Problem statement ->
From the first line to the last, give the records again exactly and skip the pictures.

Data excerpts ->
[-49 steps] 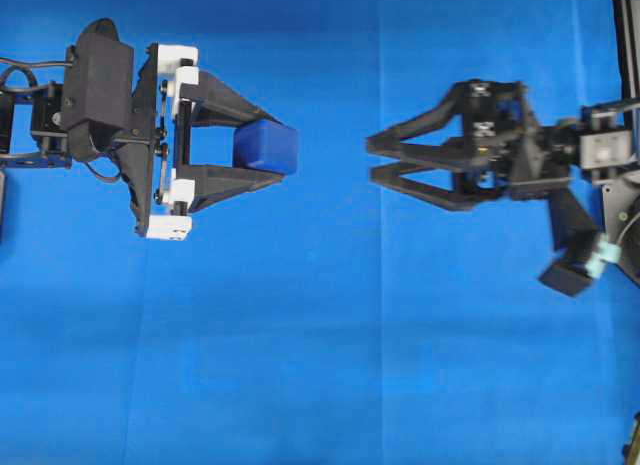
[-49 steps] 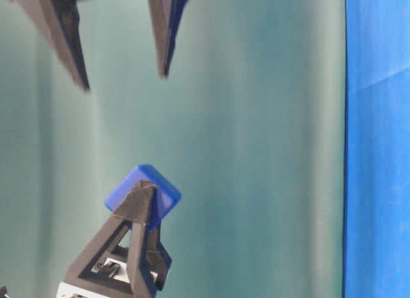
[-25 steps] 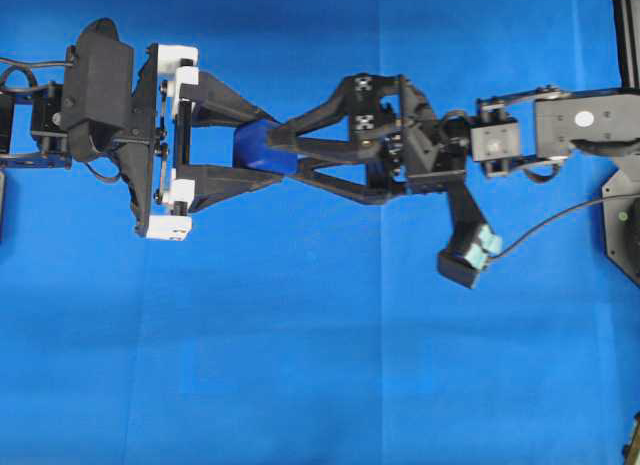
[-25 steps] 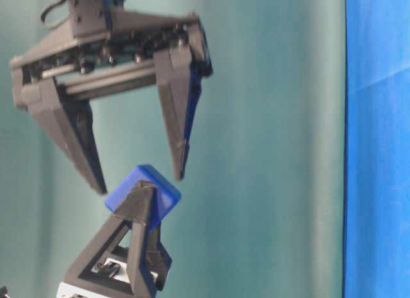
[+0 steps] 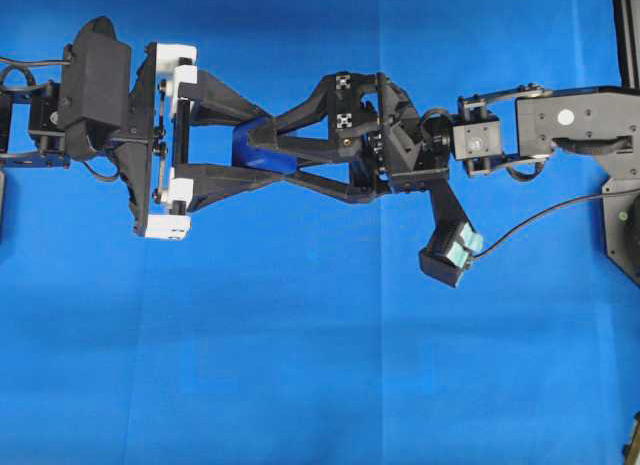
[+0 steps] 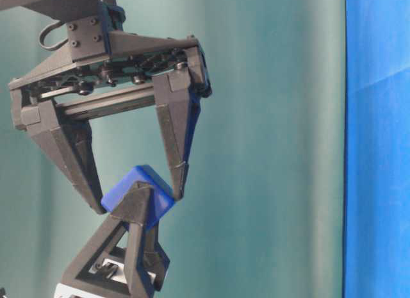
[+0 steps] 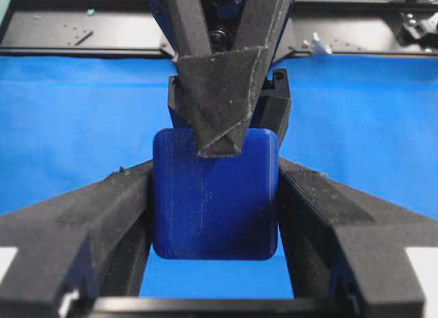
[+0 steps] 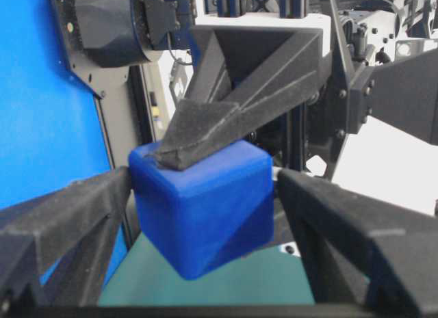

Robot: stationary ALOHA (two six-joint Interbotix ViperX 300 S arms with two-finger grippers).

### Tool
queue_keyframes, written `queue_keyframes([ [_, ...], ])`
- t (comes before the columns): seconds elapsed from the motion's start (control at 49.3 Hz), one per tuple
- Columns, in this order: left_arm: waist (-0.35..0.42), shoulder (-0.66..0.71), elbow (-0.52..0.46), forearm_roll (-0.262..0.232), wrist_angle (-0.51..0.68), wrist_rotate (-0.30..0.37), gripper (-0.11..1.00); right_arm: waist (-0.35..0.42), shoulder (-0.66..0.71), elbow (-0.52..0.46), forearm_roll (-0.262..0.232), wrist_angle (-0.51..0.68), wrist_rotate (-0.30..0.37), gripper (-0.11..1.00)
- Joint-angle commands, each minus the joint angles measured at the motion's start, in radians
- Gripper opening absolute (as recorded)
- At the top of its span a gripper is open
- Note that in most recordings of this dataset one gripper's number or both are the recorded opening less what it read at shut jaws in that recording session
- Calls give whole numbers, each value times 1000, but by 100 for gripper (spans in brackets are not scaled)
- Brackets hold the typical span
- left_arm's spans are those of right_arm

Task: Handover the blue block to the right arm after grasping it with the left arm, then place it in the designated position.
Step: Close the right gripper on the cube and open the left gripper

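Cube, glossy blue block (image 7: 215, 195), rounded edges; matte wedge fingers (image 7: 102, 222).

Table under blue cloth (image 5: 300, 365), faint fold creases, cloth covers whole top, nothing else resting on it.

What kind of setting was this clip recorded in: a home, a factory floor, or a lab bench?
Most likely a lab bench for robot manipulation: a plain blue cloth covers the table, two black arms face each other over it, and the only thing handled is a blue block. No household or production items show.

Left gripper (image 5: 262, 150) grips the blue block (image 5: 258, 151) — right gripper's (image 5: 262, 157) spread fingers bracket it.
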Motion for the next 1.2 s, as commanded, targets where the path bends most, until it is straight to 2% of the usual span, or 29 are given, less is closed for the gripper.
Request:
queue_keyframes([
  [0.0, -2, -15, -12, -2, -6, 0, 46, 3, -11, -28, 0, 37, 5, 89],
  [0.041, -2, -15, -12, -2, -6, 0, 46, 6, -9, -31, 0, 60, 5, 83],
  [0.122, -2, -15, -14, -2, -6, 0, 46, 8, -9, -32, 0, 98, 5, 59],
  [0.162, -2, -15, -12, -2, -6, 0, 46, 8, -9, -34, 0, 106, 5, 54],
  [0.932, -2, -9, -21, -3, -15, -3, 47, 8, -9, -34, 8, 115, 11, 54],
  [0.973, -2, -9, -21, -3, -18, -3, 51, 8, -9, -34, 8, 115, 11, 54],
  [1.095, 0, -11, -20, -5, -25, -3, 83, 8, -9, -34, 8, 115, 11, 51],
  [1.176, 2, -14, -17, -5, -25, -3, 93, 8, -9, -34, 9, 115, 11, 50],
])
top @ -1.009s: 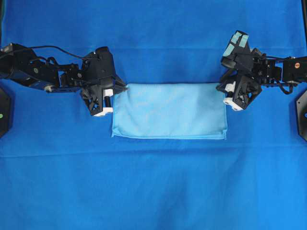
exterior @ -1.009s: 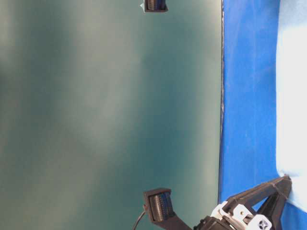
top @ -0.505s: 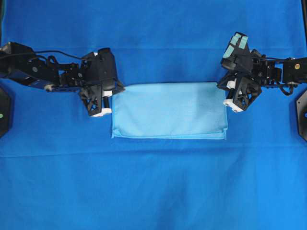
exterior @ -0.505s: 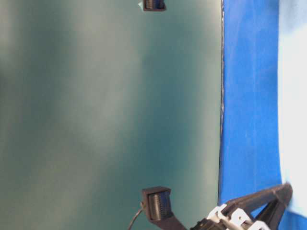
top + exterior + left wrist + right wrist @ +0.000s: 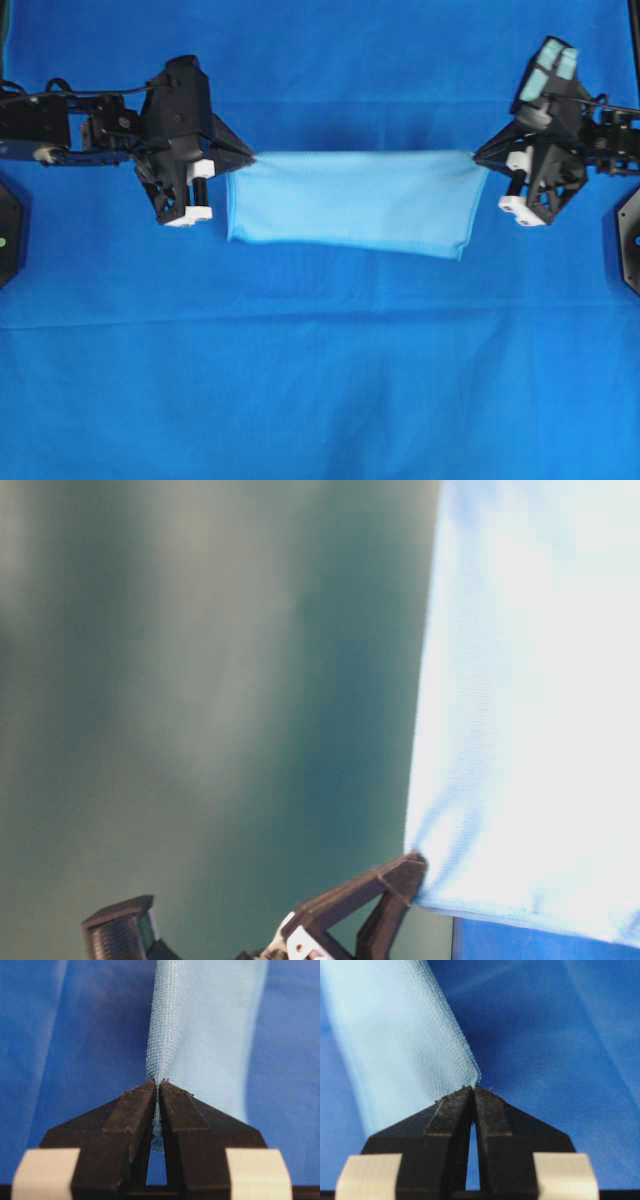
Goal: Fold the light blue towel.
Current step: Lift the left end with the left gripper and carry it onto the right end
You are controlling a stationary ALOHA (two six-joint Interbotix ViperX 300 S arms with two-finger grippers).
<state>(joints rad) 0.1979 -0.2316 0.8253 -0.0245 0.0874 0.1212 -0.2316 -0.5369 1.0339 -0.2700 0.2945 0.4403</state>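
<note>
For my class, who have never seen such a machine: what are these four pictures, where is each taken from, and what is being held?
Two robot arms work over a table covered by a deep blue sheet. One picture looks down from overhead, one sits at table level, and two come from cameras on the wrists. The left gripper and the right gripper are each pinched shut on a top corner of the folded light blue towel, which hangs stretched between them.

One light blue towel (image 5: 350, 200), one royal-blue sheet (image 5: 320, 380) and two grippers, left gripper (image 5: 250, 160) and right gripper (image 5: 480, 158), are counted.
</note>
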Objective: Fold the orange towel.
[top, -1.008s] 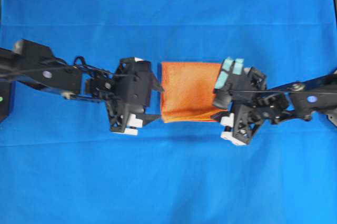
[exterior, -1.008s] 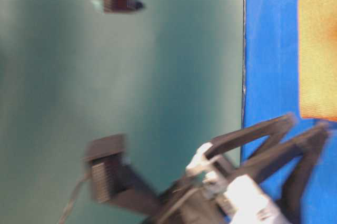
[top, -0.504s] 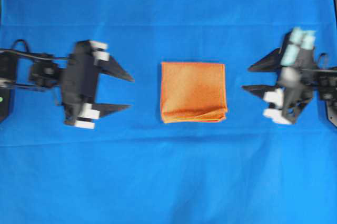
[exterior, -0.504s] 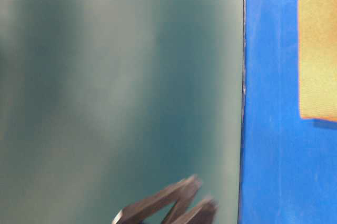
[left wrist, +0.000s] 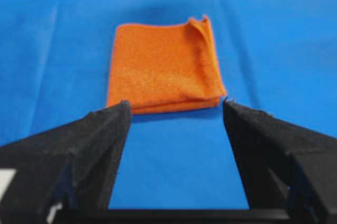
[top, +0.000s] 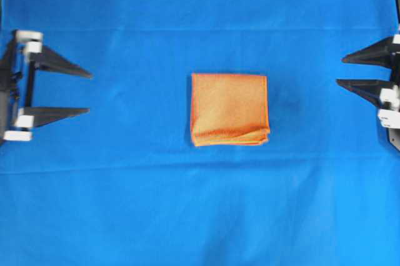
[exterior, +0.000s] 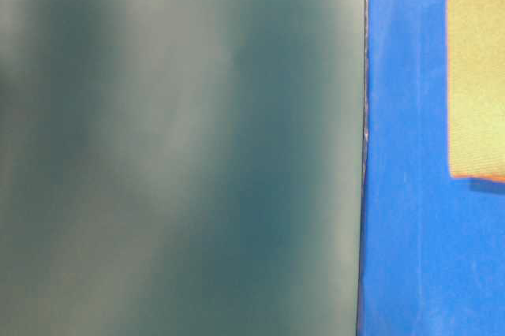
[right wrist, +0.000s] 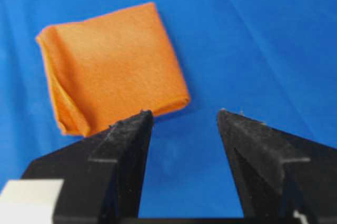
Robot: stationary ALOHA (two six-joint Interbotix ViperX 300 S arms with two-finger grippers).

Response to this exercise ->
[-49 steps] 
[-49 steps] 
[-25 steps] 
[-25 steps] 
[+0 steps] 
[+0 steps] 
[+0 steps] 
[+0 steps] 

Robot: stationary ALOHA (two six-joint Interbotix ViperX 300 S arms with two-finger grippers).

### Tool
queue_keyframes, written `queue_keyframes([ [_, ...], ])`
- t (comes before the columns): seconds elapsed from the motion's start (control at 49.3 Hz), one per tuple
- Columns, in this order: left_arm: waist (-0.35..0.42), shoulder (-0.66..0.71), elbow (-0.52..0.46), forearm_roll (-0.262..0.232), wrist_angle (-0.51..0.68), wrist_rotate (-0.30..0.37), gripper (-0.11..1.00); right_arm: waist (-0.35..0.42), shoulder (-0.66..0.71), elbow (-0.52..0.46), forearm_roll (-0.262..0.232), wrist_angle (-0.51..0.68), wrist_rotate (-0.30..0.37), gripper (-0.11..1.00)
- Joint-angle commands, each minus the joint angles measured at the motion's start, in radians
- Gripper opening absolute (as recorded)
- At the top of its span a gripper is open
- Note that in most recordings of this dataset one gripper's number or both are the recorded opening less what it read at shut jaws in that recording session
- Calls give whole numbers, each value times 1000, but by 100 for gripper (spans in brackets are not scaled)
- Brackets hold the typical span
- left_arm's spans are those of right_arm

Task: Handover the blue block to the right arm after grasping it with the left arm, then place it in the designated position.
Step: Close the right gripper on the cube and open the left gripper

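Cube, glossy blue block (image 7: 215, 195), rounded edges; matte wedge fingers (image 7: 102, 222).

Table under blue cloth (image 5: 300, 365), faint fold creases, cloth covers whole top, nothing else resting on it.

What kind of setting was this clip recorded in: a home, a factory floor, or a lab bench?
Most likely a lab bench for robot manipulation: a plain blue cloth covers the table, two black arms face each other over it, and the only thing handled is a blue block. No household or production items show.

Left gripper (image 5: 262, 150) grips the blue block (image 5: 258, 151) — right gripper's (image 5: 262, 157) spread fingers bracket it.
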Motion for the next 1.2 s, as commanded, targets where the path bends most, until it is straight to 2% of the usual span, or 29 are given, less is closed for the gripper.
Request:
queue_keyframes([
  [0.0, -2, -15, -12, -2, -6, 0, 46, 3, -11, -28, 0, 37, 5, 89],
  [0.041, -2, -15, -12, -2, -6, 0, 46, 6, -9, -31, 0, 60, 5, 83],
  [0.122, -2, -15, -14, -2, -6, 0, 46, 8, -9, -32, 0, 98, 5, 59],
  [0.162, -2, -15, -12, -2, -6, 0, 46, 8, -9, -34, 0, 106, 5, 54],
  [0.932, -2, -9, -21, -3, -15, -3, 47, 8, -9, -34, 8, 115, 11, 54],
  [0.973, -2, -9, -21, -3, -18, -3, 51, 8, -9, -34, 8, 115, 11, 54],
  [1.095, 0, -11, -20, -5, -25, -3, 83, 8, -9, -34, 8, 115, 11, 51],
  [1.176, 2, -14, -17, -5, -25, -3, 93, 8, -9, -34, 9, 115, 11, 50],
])
top @ -1.009s: 
exterior @ -1.009s: 
top @ -0.505s: 
exterior @ -0.505s: 
top + exterior + left wrist + right wrist @ +0.000s: 
Goal: Fold the light blue towel.
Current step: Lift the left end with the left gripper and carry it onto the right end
You are controlling a stationary ALOHA (two six-joint Interbotix ViperX 300 S arms with two-finger grippers).
<state>(joints rad) 0.1979 -0.2316 0.8253 -0.0245 0.0874 0.1212 -0.2316 -0.5369 1.0339 -0.2700 0.2945 0.4403</state>
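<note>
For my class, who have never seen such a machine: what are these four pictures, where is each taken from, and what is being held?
Two robot arms work over a table covered by a deep blue sheet. One picture looks down from overhead, one sits at table level, and two come from cameras on the wrists. The left gripper and the right gripper are each pinched shut on a top corner of the folded light blue towel, which hangs stretched between them.

One light blue towel (image 5: 350, 200), one royal-blue sheet (image 5: 320, 380) and two grippers, left gripper (image 5: 250, 160) and right gripper (image 5: 480, 158), are counted.
</note>
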Objective: Fold the orange towel.
[top, -1.008s] 
[exterior, -1.008s] 
[top, -0.504s] 
[exterior, -0.504s] 
[left wrist, +0.000s] 
[top, +0.000s] 
[exterior, +0.000s] 
[right wrist, +0.000s] 
Robot: stationary ALOHA (two six-joint Interbotix ViperX 300 S arms with two-finger grippers).

This answer has been written out in full.